Wolfgang Schäuble reste ministre des Finances

A 71 ans, Wolfgang Schäuble affiche une longévité politique sans pareil en Allemagne: figure de proue du parti conservateur CDU, cinq fois ministre (la première fois en 1984), député depuis plus de 40 ans, il est le plus âgé du nouveau gouvernement Merkel.

Celui qui a été agressé par un déséquilibré en 1990 et se déplace depuis en fauteuil roulant est considéré comme un des artisans de la Réunification allemande.

Il a « presque tout réussi », selon le quotidien Frankfurter Allgemeine Zeitung.

Mais « presque » tout seulement: longtemps dauphin d’Helmut Kohl, qui l’a trahi, il n’a finalement jamais accédé à la chancellerie.

Son nom a circulé pour la présidence de la République, mais Angela Merkel en a préféré un autre.

Il rêve d’une Europe fédérale

Et fin 2012 il s’était incliné devant les réticences de plusieurs partenaires européens de l’Allemagne en renonçant à prendre la tête de l’Eurogroupe.

Dans la gestion de la crise de la dette, Wolfgang Schäuble, juriste de formation, n’a pas été tendre avec les autres Européens, même s’il a oeuvré à maintenir l’intégrité de la zone euro.

Celui qui s’est décrit comme « impitoyable » dans sa gestion des deniers publics allemands applique depuis 2010 cette même intransigeance à ses partenaires, faisant campagne pour un renforcement de la discipline budgétaire, posant des conditions strictes aux aides auxquelles Berlin est le plus gros contributeur.

Têtu et belliqueux, ne mâchant pas ses mots, il s’est attiré les foudres d’Athènes pour ses « railleries », parce qu’il avait remis en question le calendrier électoral grec.

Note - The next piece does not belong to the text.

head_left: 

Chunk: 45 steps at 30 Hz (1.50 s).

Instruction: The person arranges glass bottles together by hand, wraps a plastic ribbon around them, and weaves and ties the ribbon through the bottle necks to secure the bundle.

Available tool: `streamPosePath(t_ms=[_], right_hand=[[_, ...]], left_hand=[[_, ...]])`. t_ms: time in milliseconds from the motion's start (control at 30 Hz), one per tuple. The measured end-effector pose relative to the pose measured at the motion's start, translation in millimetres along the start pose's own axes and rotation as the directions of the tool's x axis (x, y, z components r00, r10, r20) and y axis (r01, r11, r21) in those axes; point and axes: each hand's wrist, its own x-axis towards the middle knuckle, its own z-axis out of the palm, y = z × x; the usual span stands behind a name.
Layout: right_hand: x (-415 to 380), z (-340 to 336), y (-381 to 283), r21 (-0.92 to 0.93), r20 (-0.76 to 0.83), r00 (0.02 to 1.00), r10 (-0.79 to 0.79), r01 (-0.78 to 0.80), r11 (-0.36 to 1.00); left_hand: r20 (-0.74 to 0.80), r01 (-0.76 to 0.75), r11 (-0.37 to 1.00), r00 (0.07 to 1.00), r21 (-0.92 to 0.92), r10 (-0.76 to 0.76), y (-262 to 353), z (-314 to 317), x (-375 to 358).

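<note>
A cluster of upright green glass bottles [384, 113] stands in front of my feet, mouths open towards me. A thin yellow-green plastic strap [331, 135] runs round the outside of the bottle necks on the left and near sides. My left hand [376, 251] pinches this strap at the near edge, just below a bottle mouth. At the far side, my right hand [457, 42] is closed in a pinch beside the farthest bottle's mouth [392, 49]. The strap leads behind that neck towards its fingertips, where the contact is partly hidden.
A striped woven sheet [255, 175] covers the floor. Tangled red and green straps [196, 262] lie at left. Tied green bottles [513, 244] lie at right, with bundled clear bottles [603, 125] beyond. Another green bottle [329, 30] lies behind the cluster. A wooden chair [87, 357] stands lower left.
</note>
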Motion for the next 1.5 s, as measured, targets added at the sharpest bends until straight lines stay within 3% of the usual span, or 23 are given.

Il est pourtant profondément pro-européen. Né en 1942 à Fribourg-en Brisgau, non loin de la frontière française, c’est l’une des rares personnalités politiques allemandes à avoir connu la guerre, ne serait-ce qu’enfant. C’est là qu’est ancrée sa propre conviction européenne, lui qui rêve à haute voix d’une Europe fédérale.

« Je ne suis pas facile »

Son handicap est source répétée de problèmes de santé, mais, bourreau de travail, Wolfgang Schäuble a tout de même continué en 2010 à diriger son ministère depuis son lit d’hôpital, alors que l’Europe était secouée par la crise.

Sa patronne avait alors refusé qu’il rende son tablier, a-t-il confié à la presse.

Leur relation, houleuse par le passé, « est à leur avantage à tous les deux: elle a besoin de quelqu’un comme Schäuble, qui s’oppose aux projets utopiques de baisses d’impôts (…), il a besoin de quelqu’un comme Merkel, qui le soutienne », analyse le magazine politique Cicero.

« Je suis tellement loyal que je n’ai plus à en faire la preuve (…), mais je ne suis pas facile », a-t-il affirmé lui avoir dit quand elle lui a proposé le poste de ministre des Finances en 2009.

Son biographe Peter Schütz parle de l’homme « le plus direct » qu’il connaisse, même s’il n’est « pas toujours le plus charmant ». La façon dont il a humilié en public son porte-parole en 2010 est restée dans les annales.

« Une capacité d’analyse et une logique hors du commun »

S’il semble souvent perdre le fil de son propos -le Berliner Zeitung évoque ses « monologues interminables »-, Cicero rappelle que « quand Schäuble dit +premièrement+, il suit forcément un +deuxièmement+, même s’il paraît s’égarer entre temps ».

« Ses capacités d’analyse et sa logique sont hors du commun », reconnaît l’hebdomadaire Die Zeit, « mais sa connaissance des hommes ne l’est pas ». Une référence à sa fidélité contre-nature à Helmut Kohl.

Son biographe Peter Schütz voit dans cette loyauté sans faille le trait caractéristique de « l’homme de devoir protestant » qu’est Wolfgang Schäuble, profondément croyant. En revanche « il lui manque cette soif de pouvoir égotiste qu’il faut manifestement pour arriver (…) au sommet », écrit le journaliste dans sa biographie parue l’an dernier.